Die Staatlichen Kunstsammlungen Dresden (SKD) bauen ihre Partnerschaft mit Ostasien aus. Am Rande der Konferenz haben der Direktor des Hong Kong Palace Museum, Louis Ng, und SKD-Generaldirektor Bernd Ebert ein Abkommen zur Zusammenarbeit der beiden Institutionen unterzeichnet, wie die SKD am Montag in Dresden mitteilten. Ziel sei eine langfristige Partnerschaft, etwa der Austausch in den Bereichen Forschung, Vermittlung, Restaurierung und Konservierung. Die Unterzeichnung bilde die Grundlage für den Ausbau der Kooperationen mit weiteren Partnern in Ostasien.
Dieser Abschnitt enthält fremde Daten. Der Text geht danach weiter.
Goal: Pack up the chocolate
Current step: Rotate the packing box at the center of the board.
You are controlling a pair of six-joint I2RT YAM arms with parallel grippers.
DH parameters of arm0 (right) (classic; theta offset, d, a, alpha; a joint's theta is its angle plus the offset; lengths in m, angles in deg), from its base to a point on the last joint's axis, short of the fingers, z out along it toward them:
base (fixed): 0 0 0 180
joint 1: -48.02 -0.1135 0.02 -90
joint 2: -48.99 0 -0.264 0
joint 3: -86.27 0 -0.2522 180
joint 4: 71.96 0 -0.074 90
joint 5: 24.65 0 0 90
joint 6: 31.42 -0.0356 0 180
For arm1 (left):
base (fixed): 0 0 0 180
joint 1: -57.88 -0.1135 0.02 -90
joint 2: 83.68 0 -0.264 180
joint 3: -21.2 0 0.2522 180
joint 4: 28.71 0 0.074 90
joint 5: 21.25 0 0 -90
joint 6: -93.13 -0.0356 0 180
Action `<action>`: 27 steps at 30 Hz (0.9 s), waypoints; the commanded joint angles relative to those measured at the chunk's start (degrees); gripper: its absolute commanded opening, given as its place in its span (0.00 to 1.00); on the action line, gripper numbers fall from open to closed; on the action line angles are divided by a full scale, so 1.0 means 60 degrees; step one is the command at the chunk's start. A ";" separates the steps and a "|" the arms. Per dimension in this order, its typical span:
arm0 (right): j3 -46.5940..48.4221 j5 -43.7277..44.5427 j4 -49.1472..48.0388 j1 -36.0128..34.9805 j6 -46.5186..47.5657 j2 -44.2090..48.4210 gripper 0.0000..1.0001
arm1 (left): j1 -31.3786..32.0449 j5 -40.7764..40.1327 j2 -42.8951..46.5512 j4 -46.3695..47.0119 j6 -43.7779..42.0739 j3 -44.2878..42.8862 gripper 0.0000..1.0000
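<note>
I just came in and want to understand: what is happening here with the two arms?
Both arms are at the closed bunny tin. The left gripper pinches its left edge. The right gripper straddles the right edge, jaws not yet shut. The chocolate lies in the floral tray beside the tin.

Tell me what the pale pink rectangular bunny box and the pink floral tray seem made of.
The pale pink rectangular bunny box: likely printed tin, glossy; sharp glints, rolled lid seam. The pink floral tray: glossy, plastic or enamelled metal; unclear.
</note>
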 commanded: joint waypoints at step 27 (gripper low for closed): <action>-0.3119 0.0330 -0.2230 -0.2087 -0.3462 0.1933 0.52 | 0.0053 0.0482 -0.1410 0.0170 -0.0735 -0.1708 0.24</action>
Auch gemeinsame Ausstellungsprojekte sind in den nächsten Jahren geplant. Sie sollen im Palastmuseum in Peking (2027), im Hong Kong Palace Museum (2028) und in den SKD (2029) präsentiert werden. Exponate aus dem Dresdner Grünen Gewölbe seien dann neben Kunstwerken der kaiserlichen Sammlungen Chinas zu sehen. Die Begeisterung der sächsischen Kurfürsten und Könige für asiatische Kunst und Kunsthandwerk zeigt sich bis heute in den umfangreichen Sammlungen der SKD.
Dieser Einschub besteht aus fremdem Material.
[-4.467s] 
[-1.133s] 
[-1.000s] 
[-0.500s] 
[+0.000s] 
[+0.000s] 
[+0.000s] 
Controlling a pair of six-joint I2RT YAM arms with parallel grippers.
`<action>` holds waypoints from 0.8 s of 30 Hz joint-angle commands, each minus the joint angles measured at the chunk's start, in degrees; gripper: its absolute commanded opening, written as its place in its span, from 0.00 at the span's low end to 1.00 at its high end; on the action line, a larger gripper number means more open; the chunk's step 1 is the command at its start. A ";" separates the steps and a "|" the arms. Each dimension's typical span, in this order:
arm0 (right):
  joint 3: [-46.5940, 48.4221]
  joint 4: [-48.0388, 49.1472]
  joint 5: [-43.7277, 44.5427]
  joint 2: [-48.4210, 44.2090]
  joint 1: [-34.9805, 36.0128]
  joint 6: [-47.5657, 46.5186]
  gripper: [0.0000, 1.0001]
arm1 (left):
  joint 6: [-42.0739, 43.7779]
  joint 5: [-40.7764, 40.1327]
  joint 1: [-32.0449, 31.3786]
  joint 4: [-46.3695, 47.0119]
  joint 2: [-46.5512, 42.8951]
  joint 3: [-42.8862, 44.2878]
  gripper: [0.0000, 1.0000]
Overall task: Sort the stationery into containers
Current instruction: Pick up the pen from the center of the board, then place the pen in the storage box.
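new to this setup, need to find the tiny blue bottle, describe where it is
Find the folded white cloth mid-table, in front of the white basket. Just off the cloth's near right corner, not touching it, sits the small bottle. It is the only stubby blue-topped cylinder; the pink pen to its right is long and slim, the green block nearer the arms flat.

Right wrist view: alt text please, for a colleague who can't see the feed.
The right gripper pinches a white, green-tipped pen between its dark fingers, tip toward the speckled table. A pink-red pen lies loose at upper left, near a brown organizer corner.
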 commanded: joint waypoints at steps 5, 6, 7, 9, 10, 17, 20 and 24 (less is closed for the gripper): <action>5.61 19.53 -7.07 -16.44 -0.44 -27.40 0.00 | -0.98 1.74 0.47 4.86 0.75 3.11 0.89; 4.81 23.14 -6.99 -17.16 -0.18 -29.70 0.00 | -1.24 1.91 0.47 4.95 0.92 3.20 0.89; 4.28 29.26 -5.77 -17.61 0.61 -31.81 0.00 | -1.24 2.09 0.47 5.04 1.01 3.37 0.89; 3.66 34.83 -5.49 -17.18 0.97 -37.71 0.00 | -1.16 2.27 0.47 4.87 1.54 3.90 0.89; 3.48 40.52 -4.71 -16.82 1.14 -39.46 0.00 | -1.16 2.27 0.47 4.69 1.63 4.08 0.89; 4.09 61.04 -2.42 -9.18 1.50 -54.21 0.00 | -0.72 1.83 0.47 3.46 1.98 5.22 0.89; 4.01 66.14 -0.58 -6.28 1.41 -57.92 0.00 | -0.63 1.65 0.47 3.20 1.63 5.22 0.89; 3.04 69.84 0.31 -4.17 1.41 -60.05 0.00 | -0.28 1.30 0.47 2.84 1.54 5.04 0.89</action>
Internationales Treffen zur Kulturvermittlung
Am 22. bis 23. März trafen sich in Hongkong rund 1.000 Akteure internationaler Kunst- und Kultureinrichtungen. Verhandelt wurde etwa zur Frage, wie Kunst und Kultur Gemeinschaften stärken können.
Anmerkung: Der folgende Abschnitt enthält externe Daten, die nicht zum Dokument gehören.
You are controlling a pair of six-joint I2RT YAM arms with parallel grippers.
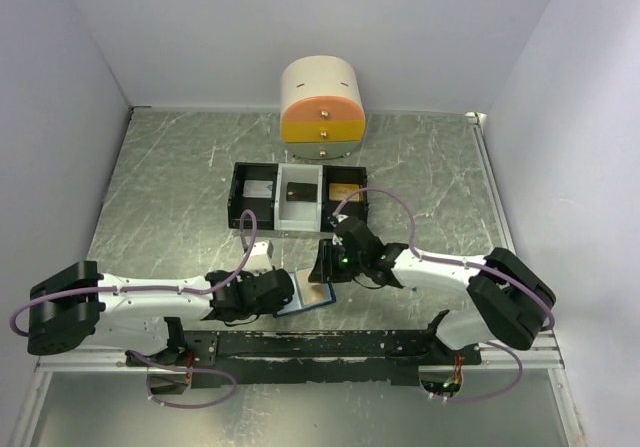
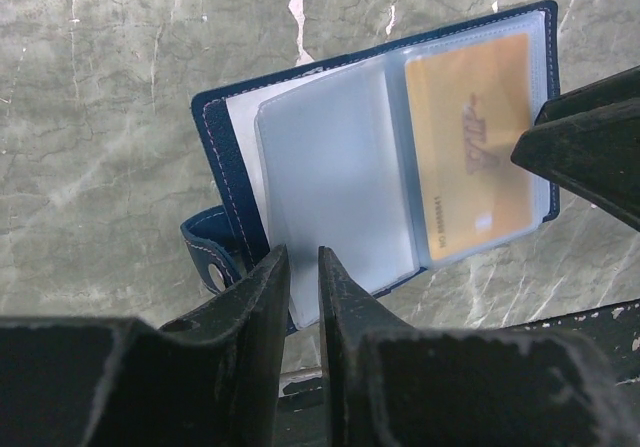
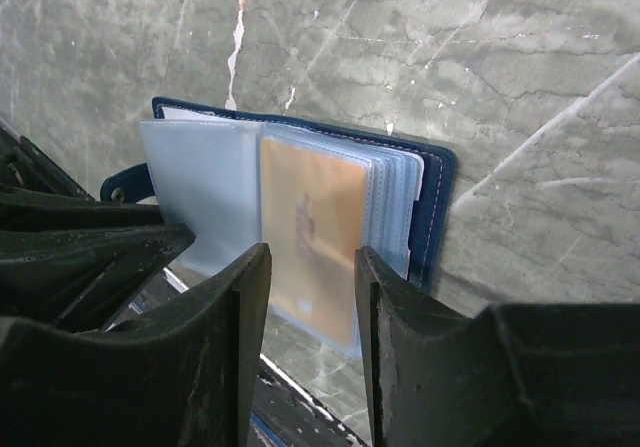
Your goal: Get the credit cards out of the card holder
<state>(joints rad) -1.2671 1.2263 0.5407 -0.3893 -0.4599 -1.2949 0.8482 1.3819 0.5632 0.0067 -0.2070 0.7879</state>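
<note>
**Wallet spread open, card not yet out**

My left jaws are pinched almost together on the near edge of the card holder (image 2: 320, 167). They grip it by its plain clear page so the book is spread and the pocket side is free for my other arm. It seems tilted up off the surface (image 1: 170, 187), just in front of my bases. Its clasp tab (image 2: 205, 252) hangs loose beside the grip.

The tan-gold credit card (image 2: 470, 137) sits in a clear sleeve on the far half. More sleeves are stacked behind it, and I cannot tell whether they hold cards. My right jaws stand apart and grip nothing, one on each side of that card's end. I judge this a line-up for a pinch, with the left grip there to brace the wallet against the pull.

The surface is a grey-green marbled sheet with pale scuffs. Farther back, well apart from the wallet, stands a black-and-white three-compartment tray (image 1: 240, 202), and beyond it a rounded cream-and-orange drawer unit (image 1: 322, 112). Plain pale walls (image 1: 60, 67) close in the left, back and right.
</note>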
Zu den Teilnehmenden gehörten unter anderem Vertreterinnen und Vertreter vom Museum of Modern Art in New York, vom Shanghai Museum, vom französischen Nationaltheater und vom Solomon R. Guggenheim Museum in New York. Als einzige Institution aus Deutschland waren die Staatlichen Kunstsammlungen Dresden vertreten.